Es hatte sich, während Philipp so sprach, auf seinem Gesichte wieder jener hämische und fast gemeine Ausdruck gezeigt, den er stets zur Schau trug, wenn er von Frauen sprach, und der mir heute wie jedesmal ins Herz schnitt. Daß ein jugendlicher und warmblütiger Mensch mit solcher Hellseherei von der Vergänglichkeit seiner Gefühle sprechen konnte, war ein trauriges Zeichen, und fast wäre mir ein Wort des Mitleids entschlüpft, das unsre eben geflickte Freundschaft wieder mitten durchgerissen hätte. Aber zum Glück fiel mir zu rechter Zeit Beauvilliers und sein Märchen von den dreizehn Feen ein, und zugleich war mir's wieder, als dränge durch das offene Fenster herein ein Ton wie ein fernes Hornsignal. Ich schwieg und dachte bei mir: ›Gott gebe, daß du sie noch kennen lernst, die Liebe, die kein Ende hat.‹ Dann erhob ich mich und wollte mich entfernen.

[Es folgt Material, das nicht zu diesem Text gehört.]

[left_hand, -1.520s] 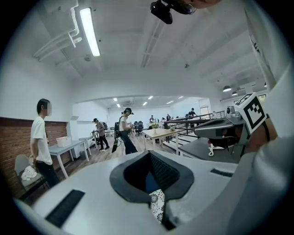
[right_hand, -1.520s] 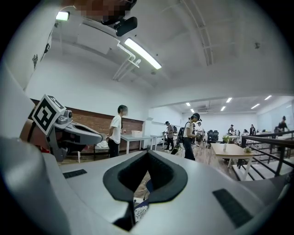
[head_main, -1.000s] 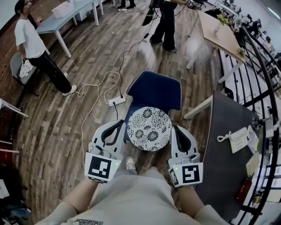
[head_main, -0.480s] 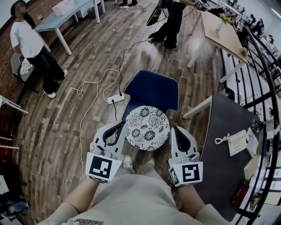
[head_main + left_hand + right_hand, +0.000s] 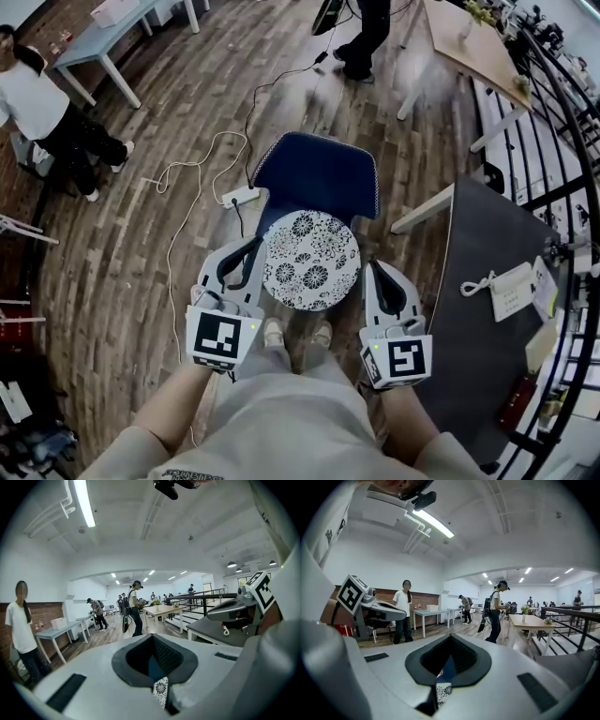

Aber Philipp wollte nun auch ein näheres über mein Leben hören, hielt mich zurück und wandte geschickt das Gespräch hin und her, bis er auch meine sonstigen Nöte kannte, denen er ein rasches Ende zu bereiten versprach. Daß ich mit meinen erschöpften Mitteln meine Kompagnie nur dann halten könnte, wenn nach der damals vollständig unanfechtbaren Auffassung »der Krieg sie ernährte«, leuchtete ihm sofort ein. Er versprach, mich in kürzester Zeit an einen Ort zu stellen, wo mir Fortuna selbst die Sorge für mein Häuflein abnehmen sollte, oder, wenn ihm dies mißlänge, mir einen Posten unter den Garden seines Vaters zu verschaffen, wo ich bouche à cour und weiters solche Einnahmen hätte, daß ich mehr als geruhig leben könnte. Bei der allgemeinen Auflösung und Neubildung der Regimenter, die in diesem Augenblicke unter dem Namen einer Reform in Frankreich vor sich ging, war diese Sache leichter zu erledigen als zu irgendeiner andern Zeit. Die zweite Alternative mißfiel mir zwar, ich hoffte auf aktiven Kriegsdienst und sprach dies auch aus. Da ging eine neue Wandlung in Philipps Gesicht vor sich, und diesmal eine so erschreckende, daß ich mit einem lauten Rufe der Angst auf ihn zueilte. Er wandte sich ab, er suchte sich mir zu entziehen. Aber bereits verriet das heftige Arbeiten seiner Brust, daß er mit Schluchzen kämpfe. Ich war ratlos, wagte kein Wort zu sagen, wagte nicht, ihn zu berühren, bis nach einigen Minuten seine Selbstbeherrschung zurückkehrte und er sich mit geglätteten Mienen wieder mir zuwenden konnte. Da faßte ich Mut, ihn zu fragen, ob meine Offenheit ihn verletzt habe. Er verneinte lächelnd, fügte aber mit alsbald sich verfinsternden Blicken hinzu, daß es einen Mann wohl kränken könne, wenn er andre sich nach Lorbeeren drängen sehe, die ihm selbst versagt seien. Da erinnerte ich mich an Beauvilliers' Worte, daß Philipp sich nach dem Felde sehne und wie sehr sein Ehrgeiz an der gezwungenen Untätigkeit des Hoflebens kranke. Und jetzt vernahm ich es ganz deutlich, das leise, fernhin hallende Klingen der Jagdhörner in den Wäldern von Meudon drüben.